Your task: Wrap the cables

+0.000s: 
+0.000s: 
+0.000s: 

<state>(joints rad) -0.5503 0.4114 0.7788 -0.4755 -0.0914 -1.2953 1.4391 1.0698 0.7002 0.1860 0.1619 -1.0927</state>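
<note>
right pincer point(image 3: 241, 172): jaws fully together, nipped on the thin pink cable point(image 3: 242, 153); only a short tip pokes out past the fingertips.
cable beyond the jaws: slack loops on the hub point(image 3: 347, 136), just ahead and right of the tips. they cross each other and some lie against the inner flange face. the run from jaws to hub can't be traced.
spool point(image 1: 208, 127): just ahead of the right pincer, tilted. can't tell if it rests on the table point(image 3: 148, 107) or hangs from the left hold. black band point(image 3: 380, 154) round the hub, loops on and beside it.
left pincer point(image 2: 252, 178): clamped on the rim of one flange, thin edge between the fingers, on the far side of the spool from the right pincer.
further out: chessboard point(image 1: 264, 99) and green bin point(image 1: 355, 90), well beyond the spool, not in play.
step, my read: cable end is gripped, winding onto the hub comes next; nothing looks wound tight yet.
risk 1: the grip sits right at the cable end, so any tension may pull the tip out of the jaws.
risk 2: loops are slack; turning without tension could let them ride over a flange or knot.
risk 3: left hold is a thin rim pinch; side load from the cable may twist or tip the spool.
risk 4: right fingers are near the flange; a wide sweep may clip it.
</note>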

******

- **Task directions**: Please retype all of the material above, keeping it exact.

- **Answer for the task**:
Your task: Wrap the cables

+0.000s: 
+0.000s: 
+0.000s: 

<state>(joints rad) -0.5503 0.4114 0.7788 -0.4755 -0.0914 -1.2953 1.4391 1.0698 0.7002 0.1860 0.1619 -1.0927</state>
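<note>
right pincer point(image 3: 241, 172): jaws fully together, nipped on the thin pink cable point(image 3: 242, 153); only a short tip pokes out past the fingertips.
cable beyond the jaws: slack loops on the hub point(image 3: 347, 136), just ahead and right of the tips. they cross each other and some lie against the inner flange face. the run from jaws to hub can't be traced.
spool point(image 1: 208, 127): just ahead of the right pincer, tilted. can't tell if it rests on the table point(image 3: 148, 107) or hangs from the left hold. black band point(image 3: 380, 154) round the hub, loops on and beside it.
left pincer point(image 2: 252, 178): clamped on the rim of one flange, thin edge between the fingers, on the far side of the spool from the right pincer.
further out: chessboard point(image 1: 264, 99) and green bin point(image 1: 355, 90), well beyond the spool, not in play.
step, my read: cable end is gripped, winding onto the hub comes next; nothing looks wound tight yet.
risk 1: the grip sits right at the cable end, so any tension may pull the tip out of the jaws.
risk 2: loops are slack; turning without tension could let them ride over a flange or knot.
risk 3: left hold is a thin rim pinch; side load from the cable may twist or tip the spool.
risk 4: right fingers are near the flange; a wide sweep may clip it.
</note>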

No additional output will be generated.